Learning Objectives:

  • Define the work of the National Toxicology Program’s Office of Health Assessment and Translation and how detailed literature evaluations are conducted to reach hazard conclusions.
  • Summarize the findings of the NTP Monograph on the Systematic Review of Traffic-related Air Pollution and Hypertensive Disorders of Pregnancy.
  • Discuss tools and resources to aid in communication regarding the role of environment in health.

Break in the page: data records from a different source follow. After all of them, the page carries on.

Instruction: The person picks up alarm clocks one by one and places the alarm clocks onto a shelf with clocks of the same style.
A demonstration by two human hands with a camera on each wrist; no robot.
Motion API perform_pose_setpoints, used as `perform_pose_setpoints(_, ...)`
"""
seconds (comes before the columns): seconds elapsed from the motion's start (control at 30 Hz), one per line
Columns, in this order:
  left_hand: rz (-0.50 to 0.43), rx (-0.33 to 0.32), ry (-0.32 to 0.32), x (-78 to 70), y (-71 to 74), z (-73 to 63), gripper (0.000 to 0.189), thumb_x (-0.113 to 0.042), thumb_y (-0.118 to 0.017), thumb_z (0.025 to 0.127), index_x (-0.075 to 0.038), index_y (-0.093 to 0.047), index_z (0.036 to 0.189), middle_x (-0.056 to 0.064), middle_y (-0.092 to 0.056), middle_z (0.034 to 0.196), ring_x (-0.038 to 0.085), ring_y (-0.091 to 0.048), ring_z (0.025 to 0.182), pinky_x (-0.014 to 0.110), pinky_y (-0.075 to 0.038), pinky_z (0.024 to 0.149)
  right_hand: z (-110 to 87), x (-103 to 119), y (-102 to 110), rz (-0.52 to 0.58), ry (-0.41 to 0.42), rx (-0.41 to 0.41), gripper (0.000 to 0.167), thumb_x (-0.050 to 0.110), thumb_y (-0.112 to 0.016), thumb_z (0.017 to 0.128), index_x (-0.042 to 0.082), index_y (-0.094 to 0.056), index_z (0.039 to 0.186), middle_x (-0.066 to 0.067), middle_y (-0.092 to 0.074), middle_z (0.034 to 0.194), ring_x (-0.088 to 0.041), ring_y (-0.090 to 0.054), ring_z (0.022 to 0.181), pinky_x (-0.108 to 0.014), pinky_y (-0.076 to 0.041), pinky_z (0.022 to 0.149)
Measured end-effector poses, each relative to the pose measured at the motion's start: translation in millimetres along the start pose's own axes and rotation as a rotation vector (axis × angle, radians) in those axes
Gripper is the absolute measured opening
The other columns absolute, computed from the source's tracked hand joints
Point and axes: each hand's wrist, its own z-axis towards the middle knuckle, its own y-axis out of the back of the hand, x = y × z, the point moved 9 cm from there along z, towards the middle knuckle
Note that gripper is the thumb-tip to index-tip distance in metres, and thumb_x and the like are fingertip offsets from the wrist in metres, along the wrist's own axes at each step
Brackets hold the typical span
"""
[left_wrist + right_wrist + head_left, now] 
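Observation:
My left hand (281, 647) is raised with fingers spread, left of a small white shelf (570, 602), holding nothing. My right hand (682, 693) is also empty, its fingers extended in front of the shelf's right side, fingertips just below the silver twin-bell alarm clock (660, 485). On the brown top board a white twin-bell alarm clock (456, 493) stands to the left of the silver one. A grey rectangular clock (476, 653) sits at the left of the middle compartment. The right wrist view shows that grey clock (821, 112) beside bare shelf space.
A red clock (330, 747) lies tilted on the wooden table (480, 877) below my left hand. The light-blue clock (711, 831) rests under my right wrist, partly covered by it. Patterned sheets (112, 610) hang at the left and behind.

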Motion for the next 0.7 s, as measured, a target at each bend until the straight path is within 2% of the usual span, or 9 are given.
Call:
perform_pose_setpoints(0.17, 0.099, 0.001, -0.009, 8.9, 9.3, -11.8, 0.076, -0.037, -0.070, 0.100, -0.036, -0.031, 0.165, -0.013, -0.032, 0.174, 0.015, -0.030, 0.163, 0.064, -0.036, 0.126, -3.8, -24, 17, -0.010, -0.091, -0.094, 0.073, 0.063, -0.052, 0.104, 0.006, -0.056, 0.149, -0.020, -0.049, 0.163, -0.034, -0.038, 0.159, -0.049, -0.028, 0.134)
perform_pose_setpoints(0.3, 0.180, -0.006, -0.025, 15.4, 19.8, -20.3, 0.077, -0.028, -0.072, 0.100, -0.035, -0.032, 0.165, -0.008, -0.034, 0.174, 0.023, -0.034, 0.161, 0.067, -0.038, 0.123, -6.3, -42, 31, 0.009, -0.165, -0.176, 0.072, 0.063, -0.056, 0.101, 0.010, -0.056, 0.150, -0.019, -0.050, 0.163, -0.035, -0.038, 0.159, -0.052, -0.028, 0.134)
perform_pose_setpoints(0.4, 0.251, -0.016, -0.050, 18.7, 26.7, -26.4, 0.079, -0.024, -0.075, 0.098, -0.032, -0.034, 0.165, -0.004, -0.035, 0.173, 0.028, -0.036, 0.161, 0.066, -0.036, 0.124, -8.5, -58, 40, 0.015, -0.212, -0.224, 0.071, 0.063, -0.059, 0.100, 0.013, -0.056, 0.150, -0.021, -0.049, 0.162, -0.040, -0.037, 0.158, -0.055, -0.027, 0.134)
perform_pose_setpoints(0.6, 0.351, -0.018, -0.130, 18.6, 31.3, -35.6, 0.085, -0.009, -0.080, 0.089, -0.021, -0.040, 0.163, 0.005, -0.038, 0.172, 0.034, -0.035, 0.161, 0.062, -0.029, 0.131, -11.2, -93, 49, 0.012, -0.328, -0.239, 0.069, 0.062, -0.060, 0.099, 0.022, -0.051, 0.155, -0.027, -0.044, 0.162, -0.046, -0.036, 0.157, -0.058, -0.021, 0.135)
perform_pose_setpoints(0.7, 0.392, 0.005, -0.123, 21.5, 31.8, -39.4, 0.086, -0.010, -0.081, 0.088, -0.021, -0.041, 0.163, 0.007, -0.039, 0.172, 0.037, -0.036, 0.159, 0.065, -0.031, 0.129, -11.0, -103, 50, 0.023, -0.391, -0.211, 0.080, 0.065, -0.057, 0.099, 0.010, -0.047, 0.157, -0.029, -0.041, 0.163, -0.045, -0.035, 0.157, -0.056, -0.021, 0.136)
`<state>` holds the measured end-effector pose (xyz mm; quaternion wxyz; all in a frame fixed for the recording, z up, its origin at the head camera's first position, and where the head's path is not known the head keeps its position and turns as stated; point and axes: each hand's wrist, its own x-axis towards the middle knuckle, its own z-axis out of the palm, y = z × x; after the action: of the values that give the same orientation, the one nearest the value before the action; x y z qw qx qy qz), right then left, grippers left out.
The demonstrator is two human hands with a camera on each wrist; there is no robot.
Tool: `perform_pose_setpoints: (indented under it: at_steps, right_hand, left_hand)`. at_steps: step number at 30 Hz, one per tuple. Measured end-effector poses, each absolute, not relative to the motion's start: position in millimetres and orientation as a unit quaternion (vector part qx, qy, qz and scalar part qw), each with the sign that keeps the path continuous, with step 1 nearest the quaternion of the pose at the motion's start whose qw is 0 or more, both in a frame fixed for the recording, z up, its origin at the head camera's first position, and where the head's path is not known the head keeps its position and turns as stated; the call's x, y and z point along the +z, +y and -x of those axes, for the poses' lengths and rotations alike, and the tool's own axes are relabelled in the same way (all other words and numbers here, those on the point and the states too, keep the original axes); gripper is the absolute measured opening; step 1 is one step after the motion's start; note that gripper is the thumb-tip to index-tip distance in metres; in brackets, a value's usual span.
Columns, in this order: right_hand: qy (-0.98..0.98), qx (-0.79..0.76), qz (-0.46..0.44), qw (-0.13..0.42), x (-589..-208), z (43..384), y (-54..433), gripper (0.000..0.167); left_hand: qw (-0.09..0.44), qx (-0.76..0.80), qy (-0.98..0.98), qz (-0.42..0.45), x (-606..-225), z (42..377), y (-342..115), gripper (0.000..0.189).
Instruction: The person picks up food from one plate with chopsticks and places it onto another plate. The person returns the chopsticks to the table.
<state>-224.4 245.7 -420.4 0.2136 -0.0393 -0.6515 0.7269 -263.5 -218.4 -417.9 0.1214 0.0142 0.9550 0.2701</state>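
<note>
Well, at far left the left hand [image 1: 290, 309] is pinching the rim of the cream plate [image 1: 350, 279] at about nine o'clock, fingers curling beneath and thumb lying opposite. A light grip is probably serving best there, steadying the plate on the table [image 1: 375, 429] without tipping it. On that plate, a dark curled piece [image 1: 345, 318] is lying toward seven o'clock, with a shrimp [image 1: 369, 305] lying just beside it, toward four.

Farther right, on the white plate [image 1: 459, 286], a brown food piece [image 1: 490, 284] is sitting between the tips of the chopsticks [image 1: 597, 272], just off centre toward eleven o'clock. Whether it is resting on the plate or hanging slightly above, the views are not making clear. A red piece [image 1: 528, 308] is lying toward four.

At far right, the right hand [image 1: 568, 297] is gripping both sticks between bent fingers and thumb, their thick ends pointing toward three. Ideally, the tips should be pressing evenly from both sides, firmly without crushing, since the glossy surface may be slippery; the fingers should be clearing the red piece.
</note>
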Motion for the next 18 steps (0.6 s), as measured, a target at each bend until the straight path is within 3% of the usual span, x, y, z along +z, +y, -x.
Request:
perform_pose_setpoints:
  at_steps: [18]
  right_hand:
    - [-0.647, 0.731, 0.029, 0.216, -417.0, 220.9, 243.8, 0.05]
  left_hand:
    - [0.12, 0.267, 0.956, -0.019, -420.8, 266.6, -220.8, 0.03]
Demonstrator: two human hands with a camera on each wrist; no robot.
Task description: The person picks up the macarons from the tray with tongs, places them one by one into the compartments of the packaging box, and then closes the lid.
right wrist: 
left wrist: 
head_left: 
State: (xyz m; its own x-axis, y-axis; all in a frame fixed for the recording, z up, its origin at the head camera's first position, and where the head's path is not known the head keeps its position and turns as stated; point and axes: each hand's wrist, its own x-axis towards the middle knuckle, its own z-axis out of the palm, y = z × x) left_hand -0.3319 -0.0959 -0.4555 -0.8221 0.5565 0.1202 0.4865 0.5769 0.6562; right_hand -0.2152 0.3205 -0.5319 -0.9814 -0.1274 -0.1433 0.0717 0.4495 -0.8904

Brandy Beverly, Ph.D., is a health scientist with the Office of Health Assessment and Translation (OHAT) in the National Toxicology Program at NIEHS. Beverly is leading evaluations on the effects of environmental exposures on selected health outcomes, including traffic-related air pollution and high blood pressure during pregnancy. Her expertise and areas of interest include disease outcomes and underlying molecular mechanisms related to reproduction and development. Beverly earned her Ph.D. in molecular medicine from the University of Maryland, Baltimore, where she investigated changes in hormonal function and blood flow during pregnancy. She received her postdoctoral training in reproductive and developmental toxicology at the U.S. Environmental Protection Agency (EPA) National Health and Environmental Effects Research Laboratory, where she examined the effects of environmental toxicants and pharmaceutical agents on reproductive and developmental outcomes. Before joining OHAT, Beverly worked in the Integrated Risk and Information Systems (IRIS) Program within the National Center of Environmental Assessment at EPA, using her reproductive and developmental toxicology expertise to draft IRIS assessments.